1:18:07Thomi Ineichen

Tu veux encore faire du parapente ? Je m'y remets encore et encore, je pense que tant que je me sens bien, enfin, j'écoute vraiment mon instinct et c'est quelque chose que je dis toujours aux autres : écoutez votre instinct, quand ça commence à secouer dehors, écoutez, réfléchissez, ou descendez ou disparaissez de là. Et tant que ça me fait encore plaisir, ça me fait en fait toujours encore plaisir. J'ai peut-être maintenant, je me suis un peu dit adieu aux modèles de haute performance D il y a déjà un an, j'ai vraiment fait de beaux vols, je n'ai jamais rien eu en fait, et c'est pour moi maintenant la tendance que je veux continuer à voler avec de bons appareils qui me conviennent, et je pense que ça devrait être possible pour moi après quelques années.

1:19:01Lucian Haas

Je te souhaite la même chose, Tommy. Merci infiniment de m'avoir parlé du GeForce Trainer et de tout ce qu'on peut savoir, apprendre et découvrir à ce sujet : le blackout, le greyout, le déplacement des couleurs, la tension corporelle, la technique de respiration.

1:19:16Thomi Ineichen

Exactement, et la théorie bien sûr, la théorie en plus.

1:19:19Lucian Haas

Merci beaucoup pour ça, et j'espère que tu pourras encore faire voler quelques générations d'avions pour lesquelles une formation GeForce est vraiment pertinente et pas seulement un événement ponctuel.

1:19:31Thomi Ineichen

Oui, merveilleux, merci infiniment et je te souhaite bien sûr d'excellents vols, profite bien et merci beaucoup aussi pour tes superbes contributions que j'écoute souvent en plusieurs fois.

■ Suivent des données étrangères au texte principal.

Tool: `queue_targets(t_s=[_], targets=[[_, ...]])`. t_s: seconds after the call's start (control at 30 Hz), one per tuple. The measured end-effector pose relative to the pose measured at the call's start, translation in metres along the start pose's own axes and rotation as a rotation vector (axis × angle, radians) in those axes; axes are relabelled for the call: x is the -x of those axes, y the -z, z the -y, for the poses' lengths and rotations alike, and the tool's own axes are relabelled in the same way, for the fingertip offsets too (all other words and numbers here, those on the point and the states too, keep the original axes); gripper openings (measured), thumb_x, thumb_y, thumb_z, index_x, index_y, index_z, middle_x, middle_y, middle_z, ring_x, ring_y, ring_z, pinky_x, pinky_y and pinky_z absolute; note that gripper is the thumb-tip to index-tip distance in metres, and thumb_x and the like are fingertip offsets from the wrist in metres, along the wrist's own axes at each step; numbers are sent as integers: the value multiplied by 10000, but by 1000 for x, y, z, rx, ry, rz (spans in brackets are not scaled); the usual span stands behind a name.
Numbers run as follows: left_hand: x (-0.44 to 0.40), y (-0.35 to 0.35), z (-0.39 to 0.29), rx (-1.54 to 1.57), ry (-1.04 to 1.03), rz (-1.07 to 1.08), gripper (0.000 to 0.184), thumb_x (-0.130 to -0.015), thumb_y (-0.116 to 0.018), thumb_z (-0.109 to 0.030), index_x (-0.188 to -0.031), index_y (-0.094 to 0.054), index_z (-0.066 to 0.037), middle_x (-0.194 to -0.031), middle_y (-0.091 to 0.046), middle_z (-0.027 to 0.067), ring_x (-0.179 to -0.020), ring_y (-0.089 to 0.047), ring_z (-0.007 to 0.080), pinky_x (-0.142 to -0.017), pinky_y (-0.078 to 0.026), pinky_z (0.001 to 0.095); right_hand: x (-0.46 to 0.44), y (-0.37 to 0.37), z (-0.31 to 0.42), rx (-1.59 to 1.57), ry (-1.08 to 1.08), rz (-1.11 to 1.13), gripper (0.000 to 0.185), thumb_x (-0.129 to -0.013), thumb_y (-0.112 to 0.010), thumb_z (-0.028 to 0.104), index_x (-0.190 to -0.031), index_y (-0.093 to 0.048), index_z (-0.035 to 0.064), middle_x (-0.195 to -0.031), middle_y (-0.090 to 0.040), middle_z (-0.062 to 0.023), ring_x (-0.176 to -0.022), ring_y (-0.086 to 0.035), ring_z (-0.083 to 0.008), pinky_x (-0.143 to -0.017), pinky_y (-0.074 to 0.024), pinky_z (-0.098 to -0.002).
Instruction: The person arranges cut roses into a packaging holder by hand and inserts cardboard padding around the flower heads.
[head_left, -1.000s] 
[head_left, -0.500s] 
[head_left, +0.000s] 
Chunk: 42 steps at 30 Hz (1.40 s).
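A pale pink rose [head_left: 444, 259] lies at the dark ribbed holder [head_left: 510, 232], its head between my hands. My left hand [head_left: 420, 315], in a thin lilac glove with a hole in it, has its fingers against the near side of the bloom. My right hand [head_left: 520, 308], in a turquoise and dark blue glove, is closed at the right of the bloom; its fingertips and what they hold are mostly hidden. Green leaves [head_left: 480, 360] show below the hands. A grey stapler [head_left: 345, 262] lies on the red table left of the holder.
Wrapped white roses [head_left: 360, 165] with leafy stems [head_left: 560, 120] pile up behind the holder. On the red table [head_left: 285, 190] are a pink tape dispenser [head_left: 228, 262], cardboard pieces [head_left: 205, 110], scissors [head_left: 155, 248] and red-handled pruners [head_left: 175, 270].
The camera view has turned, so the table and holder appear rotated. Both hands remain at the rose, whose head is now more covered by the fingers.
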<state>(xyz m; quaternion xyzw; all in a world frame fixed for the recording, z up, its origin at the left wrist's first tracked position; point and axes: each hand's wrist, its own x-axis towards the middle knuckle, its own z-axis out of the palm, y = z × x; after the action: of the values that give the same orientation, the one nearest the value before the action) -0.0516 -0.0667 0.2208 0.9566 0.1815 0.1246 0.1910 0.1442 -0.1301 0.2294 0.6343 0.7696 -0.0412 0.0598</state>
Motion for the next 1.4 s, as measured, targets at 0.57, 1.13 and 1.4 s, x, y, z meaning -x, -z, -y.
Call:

Merci beaucoup. Bots

1:19:51Lucian Haas

Glets est le podcast du blog de parapente Lu-Glidz. Un nouvel épisode sort toutes les deux semaines. Si tu veux en écouter plus dès maintenant, tu trouveras déjà plus de 140 talks intéressants dans les archives. Sur Bloglides et partout où il y a des podcasts.

1:20:08Lucian Haas

Si ce que je vous propose ici vous plaît et que vous voulez continuer à écouter Podz-Glidz et à lire Lu-Glidz à l'avenir, alors devenez un soutien des deux projets. Car le blog et le podcast demandent bien sûr beaucoup de temps, beaucoup de travail et pas mal de frais. Vous êtes libre de choisir le montant de votre contribution. Ma suggestion non contraignante est de 60 euros par an, soit environ 5 euros par mois. Toutes les informations sur la manière dont votre contribution me parvient se trouvent sur le site www.Lu-Glidz.blogspot.com. Vous y trouverez le menu "Soutenir". Lu-Glidz s'écrit Lu-Glidz. Je remercie tous les contributeurs.

1:20:57Lucian Haas

À bientôt. Ça ne tombe pas du ciel. Ciao.